■ Exercise requirements
Beginning at the line that contains "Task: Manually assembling" and ending at the last line of the records below, retype each line exactly and add nothing.

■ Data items
****

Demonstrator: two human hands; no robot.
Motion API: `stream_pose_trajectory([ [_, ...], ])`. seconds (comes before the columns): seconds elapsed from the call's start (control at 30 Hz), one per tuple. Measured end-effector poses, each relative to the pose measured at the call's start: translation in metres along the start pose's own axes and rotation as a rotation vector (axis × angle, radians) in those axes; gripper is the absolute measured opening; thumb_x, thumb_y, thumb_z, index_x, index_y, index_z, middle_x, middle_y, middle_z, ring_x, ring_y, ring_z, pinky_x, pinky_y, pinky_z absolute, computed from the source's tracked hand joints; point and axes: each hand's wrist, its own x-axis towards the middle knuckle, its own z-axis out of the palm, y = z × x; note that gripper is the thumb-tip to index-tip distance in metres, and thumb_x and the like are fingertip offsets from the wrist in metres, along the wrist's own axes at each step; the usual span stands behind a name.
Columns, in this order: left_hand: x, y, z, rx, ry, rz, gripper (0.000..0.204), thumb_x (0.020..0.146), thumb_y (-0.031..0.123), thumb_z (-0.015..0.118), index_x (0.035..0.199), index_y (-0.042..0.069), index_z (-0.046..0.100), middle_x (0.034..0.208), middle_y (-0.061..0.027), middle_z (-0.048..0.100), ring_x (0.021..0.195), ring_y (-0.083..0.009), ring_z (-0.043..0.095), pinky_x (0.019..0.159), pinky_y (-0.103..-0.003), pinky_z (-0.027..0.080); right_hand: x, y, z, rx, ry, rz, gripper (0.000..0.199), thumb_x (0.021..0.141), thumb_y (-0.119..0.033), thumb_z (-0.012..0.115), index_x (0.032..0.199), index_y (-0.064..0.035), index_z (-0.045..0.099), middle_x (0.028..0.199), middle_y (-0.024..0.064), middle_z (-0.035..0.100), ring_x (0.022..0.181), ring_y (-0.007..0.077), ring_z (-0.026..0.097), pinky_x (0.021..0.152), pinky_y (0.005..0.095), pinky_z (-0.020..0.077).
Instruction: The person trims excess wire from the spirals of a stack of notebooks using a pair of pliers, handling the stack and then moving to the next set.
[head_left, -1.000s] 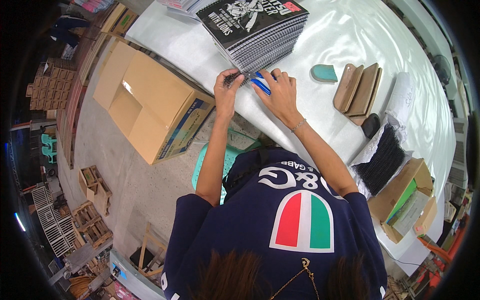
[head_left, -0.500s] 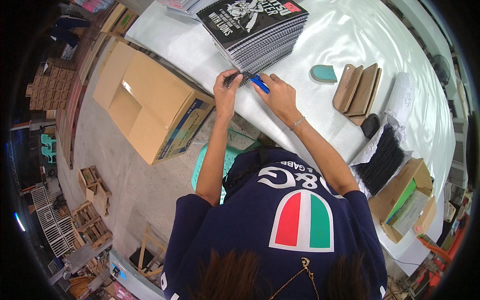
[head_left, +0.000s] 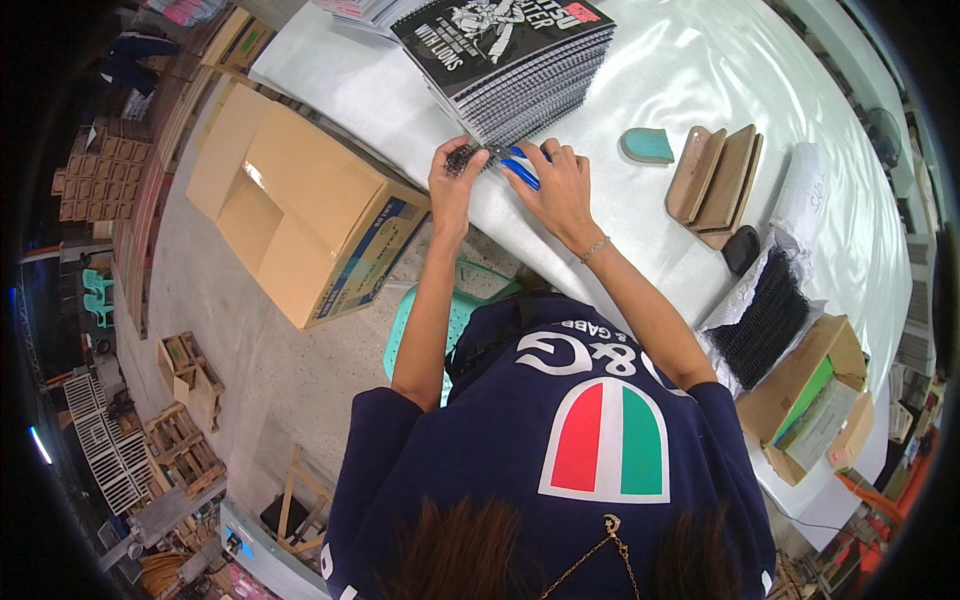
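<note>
A stack of spiral-bound books (head_left: 535,85) with black covers stands on the white-covered table, just beyond my hands. My left hand (head_left: 455,185) is closed on a small bunch of black spiral coils (head_left: 460,160) by the stack's near corner. In my right hand (head_left: 562,195) is a pair of blue-handled pliers (head_left: 522,178). Its two handles are spread apart, and its jaws point toward the coils and the corner of the stack. Whether the jaws touch a coil is too small to tell.
Right of the stack lie a teal pad (head_left: 648,146) and brown wooden blocks (head_left: 715,185). Further along are black coils (head_left: 765,320) in white wrapping and an open carton (head_left: 815,400). A large cardboard box (head_left: 300,200) stands left of the table, near a green plastic stool (head_left: 405,340).
The pliers' blue handles have come apart, and the fingers of my right hand have loosened around them. Both hands stay at the same corner of the stack.
</note>
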Motion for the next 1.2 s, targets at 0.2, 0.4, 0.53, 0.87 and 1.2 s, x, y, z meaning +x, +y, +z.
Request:
stream_pose_trajectory([
  [0.2,0.005,-0.013,-0.011,0.062,0.008,0.032,0.029,0.089,0.011,0.079,0.113,0.001,0.067,0.109,-0.0057,0.066,0.101,-0.0141,0.060,0.091,-0.029,0.049,0.005,-0.007,-0.002,0.006,-0.016,-0.022,0.038,0.090,-0.039,0.071,0.116,-0.0116,0.070,0.092,0.0081,0.061,0.085,0.0270,0.060,0.076,0.0412,0.0416],
  [0.4,0.007,-0.017,-0.013,0.119,0.040,0.065,0.022,0.092,0.013,0.077,0.109,0.004,0.069,0.109,-0.0052,0.066,0.100,-0.0136,0.059,0.092,-0.028,0.047,0.006,-0.007,-0.002,0.170,-0.185,0.143,0.035,0.091,-0.037,0.071,0.113,-0.0094,0.071,0.090,0.0113,0.066,0.078,0.0305,0.066,0.069,0.0425,0.0513],
  [0.53,0.006,-0.018,-0.010,-0.020,0.039,-0.005,0.022,0.093,0.013,0.076,0.110,0.003,0.067,0.105,-0.0030,0.065,0.097,-0.0115,0.058,0.090,-0.027,0.047,-0.005,-0.001,-0.003,0.117,-0.133,0.150,0.037,0.091,-0.040,0.070,0.115,-0.0112,0.069,0.094,0.0105,0.065,0.082,0.0292,0.064,0.071,0.0426,0.0473],
  [0.87,0.002,-0.010,-0.006,-0.026,-0.016,-0.012,0.031,0.085,0.005,0.081,0.111,0.002,0.064,0.103,-0.0037,0.065,0.096,-0.0111,0.059,0.086,-0.027,0.049,-0.006,0.003,0.004,0.011,-0.018,0.024,0.042,0.091,-0.043,0.070,0.121,-0.0132,0.068,0.100,0.0086,0.060,0.093,0.0260,0.056,0.083,0.0417,0.0375],
  [1.2,0.010,-0.020,-0.014,0.222,0.022,0.068,0.024,0.084,0.010,0.082,0.104,0.001,0.071,0.111,-0.0072,0.064,0.100,-0.0164,0.061,0.089,-0.030,0.049,0.002,0.002,0.004,0.076,-0.123,0.048,0.035,0.091,-0.040,0.070,0.113,-0.0119,0.070,0.093,0.0102,0.065,0.082,0.0291,0.064,0.072,0.0421,0.0476],
])
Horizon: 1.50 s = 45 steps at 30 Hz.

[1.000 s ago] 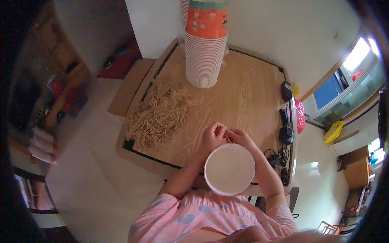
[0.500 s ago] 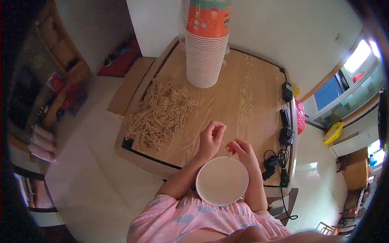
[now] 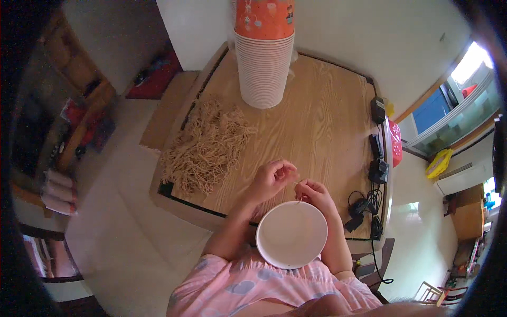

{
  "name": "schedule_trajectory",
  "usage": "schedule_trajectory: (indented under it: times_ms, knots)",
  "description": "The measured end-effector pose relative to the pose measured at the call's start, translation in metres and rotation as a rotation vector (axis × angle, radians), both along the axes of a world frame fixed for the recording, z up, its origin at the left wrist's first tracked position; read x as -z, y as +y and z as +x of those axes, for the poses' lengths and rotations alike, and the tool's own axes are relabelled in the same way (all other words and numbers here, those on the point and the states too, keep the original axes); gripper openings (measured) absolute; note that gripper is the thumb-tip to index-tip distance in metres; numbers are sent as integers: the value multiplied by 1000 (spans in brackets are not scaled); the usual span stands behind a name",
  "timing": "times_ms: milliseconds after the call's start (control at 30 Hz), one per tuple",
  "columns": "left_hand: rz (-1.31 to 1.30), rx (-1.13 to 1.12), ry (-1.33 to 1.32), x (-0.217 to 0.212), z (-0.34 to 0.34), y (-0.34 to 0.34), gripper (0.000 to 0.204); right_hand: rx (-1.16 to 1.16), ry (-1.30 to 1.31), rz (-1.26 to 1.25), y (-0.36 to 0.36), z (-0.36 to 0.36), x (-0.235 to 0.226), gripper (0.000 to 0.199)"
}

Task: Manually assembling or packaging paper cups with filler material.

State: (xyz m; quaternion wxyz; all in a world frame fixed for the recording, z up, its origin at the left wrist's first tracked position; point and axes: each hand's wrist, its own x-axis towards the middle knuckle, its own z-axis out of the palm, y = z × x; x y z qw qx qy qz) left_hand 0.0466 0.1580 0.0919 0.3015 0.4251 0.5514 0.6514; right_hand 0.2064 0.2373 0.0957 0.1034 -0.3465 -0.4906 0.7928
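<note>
A white paper bucket (image 3: 292, 235), its open mouth facing up, rests against my lap at the table's near edge. From the far part of its rim a thin beige cord (image 3: 301, 199) runs up to my hands. My right hand (image 3: 313, 192) pinches that cord just above the rim. Just left of it, my left hand (image 3: 274, 178) is closed, thumb and fingertips together, at the cord's other part; the cord is barely visible there. A heap of similar beige cords (image 3: 207, 148) lies on the table to the left. Beyond my hands stands a tall stack of nested paper buckets (image 3: 264, 71).
The wood-grain table (image 3: 322, 127) extends ahead of me. Black power adapters (image 3: 378, 171) and tangled black cables (image 3: 367, 203) lie along its right edge. A red plastic basket (image 3: 395, 143) is just beyond that edge. A cardboard piece (image 3: 170, 113) sits beside the table's left side.
My left hand has turned and its fingers have shifted slightly right, toward my right hand. The cord stretch between the hands is shorter. The bucket has moved a little right.
</note>
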Motion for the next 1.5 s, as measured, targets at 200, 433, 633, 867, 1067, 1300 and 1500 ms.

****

■ Solution to the exercise
Task: Manually assembling or packaging paper cups with filler material.

State: (xyz m; quaternion wxyz; all in a world frame fixed for the recording, z up, its origin at the left wrist's first tracked position; point and axes: each hand's wrist, its own x-axis towards the middle knuckle, its own z-axis out of the palm, y = z × x; x y z qw qx qy qz) left_hand 0.0466 0.1580 0.0919 0.3015 0.4251 0.5514 0.6514; right_hand 0.2064 0.2373 0.0957 0.1034 -0.3465 -0.4906 0.7928
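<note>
A white paper bucket (image 3: 292, 235), its open mouth facing up, rests against my lap at the table's near edge. From the far part of its rim a thin beige cord (image 3: 301, 199) runs up to my hands. My right hand (image 3: 313, 192) pinches that cord just above the rim. Just left of it, my left hand (image 3: 274, 178) is closed, thumb and fingertips together, at the cord's other part; the cord is barely visible there. A heap of similar beige cords (image 3: 207, 148) lies on the table to the left. Beyond my hands stands a tall stack of nested paper buckets (image 3: 264, 71).
The wood-grain table (image 3: 322, 127) extends ahead of me. Black power adapters (image 3: 378, 171) and tangled black cables (image 3: 367, 203) lie along its right edge. A red plastic basket (image 3: 395, 143) is just beyond that edge. A cardboard piece (image 3: 170, 113) sits beside the table's left side.
My left hand has turned and its fingers have shifted slightly right, toward my right hand. The cord stretch between the hands is shorter. The bucket has moved a little right.
</note>
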Motion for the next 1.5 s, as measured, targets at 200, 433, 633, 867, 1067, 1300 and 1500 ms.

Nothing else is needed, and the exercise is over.